Le devoir de mémoire, c’est ne pas oublier le sacrifice de ces jeunes qui auraient pu être nos enfants, nos maris, nos compagnons, nos voisins ou nos amis.
Le devoir de mémoire, c’est l’obligation morale, notre responsabilité de se souvenir d’un tel événement historique tragique et de ses victimes, pour éviter qu’un événement de ce type ne se reproduise pas.
Le devoir de mémoire, c’est rappeler que le respect de l’autre, l’acceptation de la différence, la liberté, toutes ces valeurs universelles qui nous sont si chères doivent en permanence être le moteur de nos actions au quotidien et doivent plus que jamais être transmises à nos jeunes.
Pourquoi, me direz-vous?
Parce que le 11 novembre 1918 à 11 heures, sur la ligne de front, les clairons sonnaient le « cessez le feu ». Ce n’était pas la paix qui a été signée plus tard certes, c’était l’arrêt des combats. Et c’était déjà beaucoup.
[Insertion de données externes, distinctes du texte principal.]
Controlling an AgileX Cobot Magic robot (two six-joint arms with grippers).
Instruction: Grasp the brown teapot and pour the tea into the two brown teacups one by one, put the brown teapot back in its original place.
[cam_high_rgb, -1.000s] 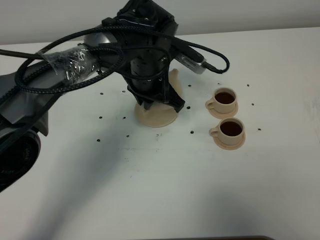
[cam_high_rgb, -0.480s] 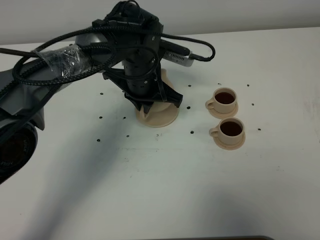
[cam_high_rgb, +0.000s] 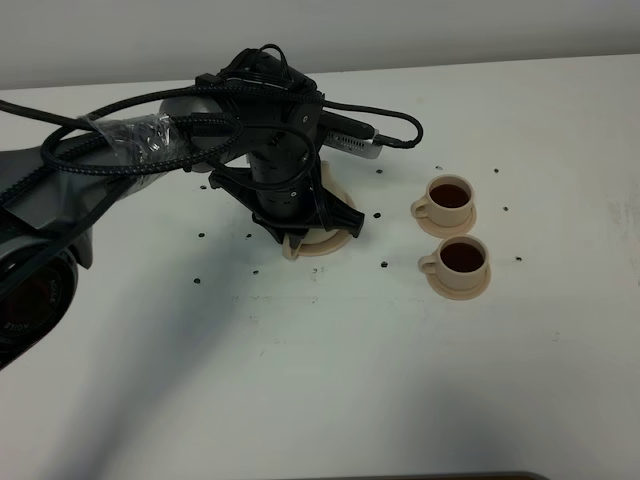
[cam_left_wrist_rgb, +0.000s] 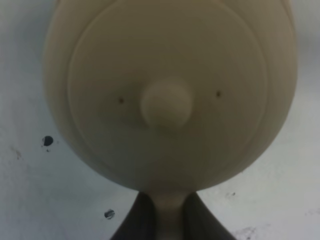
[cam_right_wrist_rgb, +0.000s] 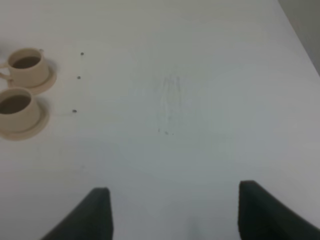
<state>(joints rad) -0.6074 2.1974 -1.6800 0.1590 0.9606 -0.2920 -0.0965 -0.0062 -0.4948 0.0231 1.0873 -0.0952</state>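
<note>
The brown teapot fills the left wrist view from above, with its lid knob in the middle. My left gripper is shut on the teapot's loop handle, one dark finger on each side. In the exterior view the left gripper sits low over the wide saucer, the original place, and hides most of the pot. The two brown teacups stand on their small saucers to the right, both holding dark tea. My right gripper is open over bare table, with the cups off to one side.
Small black dots mark the white table around the saucer and cups. The left arm's cables arch over the table's left part. The table's far edge meets a grey wall.
The left arm has come down and a little leftward with the teapot, so that less of the wide saucer shows. The cups have not moved.
</note>
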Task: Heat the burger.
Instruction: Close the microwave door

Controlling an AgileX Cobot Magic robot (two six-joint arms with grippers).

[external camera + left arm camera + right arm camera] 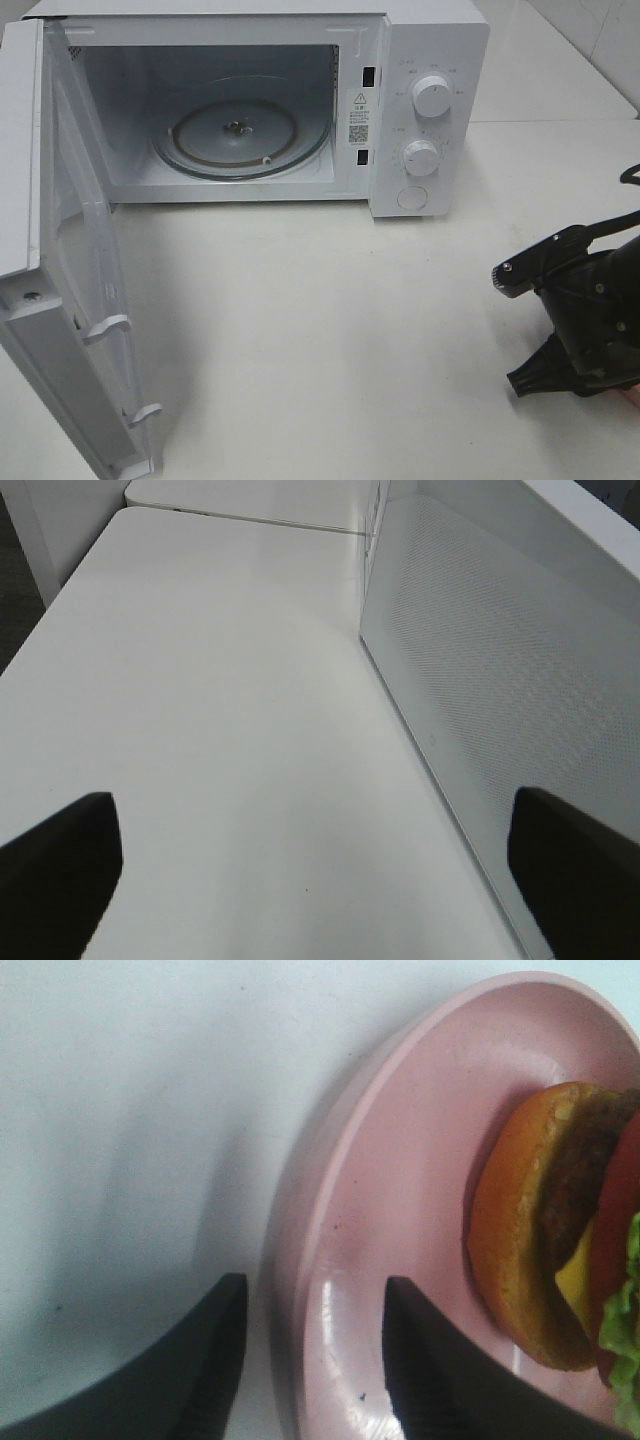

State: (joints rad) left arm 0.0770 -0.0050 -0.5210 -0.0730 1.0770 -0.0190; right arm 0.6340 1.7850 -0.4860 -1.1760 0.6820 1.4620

Cette guerre atroce était enfin terminée. Cela devait être la der des der, tout le monde était unanime sur la question.
L’histoire a hélas montré et montre encore aujourd’hui le contraire malgré tant de souffrances et de tant de vies sacrifiées jusqu’à la dernière heure de cette grande guerre. Les hommes n’ont hélas pas tiré les leçons de tout ça.
On raconte que lorsque le Général Eisenhower a pénétré avec ses soldats dans le camp de Dachau, lui et ses soldats sont restés sans voix: comment a-t-on pu, sur terre, sur cette terre habitée par des hommes, aller si loin dans l’horreur ? Une horreur à laquelle il est impossible de donner un nom, tant cette horreur défie l’esprit humain, sa raison.
Voilà pourquoi il faut préserver la mémoire : parce que l’humain peut se perdre, il peut se pervertir, comme il s’est perverti complètement dans l’univers nazi.
Si ceux qui ont vécu cette guerre sanglante ne sont plus là pour relater ce qu’ils ont vécu, pour exprimer l’ampleur des blessures en tout genre, alors c’est à nous à prendre le relais avec des commémorations de ce type, en présence de tous, jeunes et moins jeunes pour être ensuite chacun à sa manière, à son niveau, des transmetteurs d’alerte et rappeler qu’il y a des limites à ne pas franchir..
Dans son discours, le Roi Philippe a déclaré : « Aux jeunes, je voudrais dire ceci : l e jour viendra où nous ne pourrons plus compter sur la présence chaleureuse d’anciens combattants qui ont défendu notre territoire. Je m’engage à garder vivantes, avec vous, la mémoire de ceux qui se sont sacrifiés pour nous et les valeurs pour lesquelles ils se sont battus. Et vous, quel plus bel hommage pouvez-vous leur rendre qu’en devenant vous-même des héros ? En restant fidèles à vous-mêmes, à votre vocation, tout en vous donnant aux autres. En faisant le choix de la profondeur plutôt que du superficiel et de l’éphémère. En rayonnant autour de vous ». Je vous invite à garder tout cela en mémoire et vous remercie pour votre attention.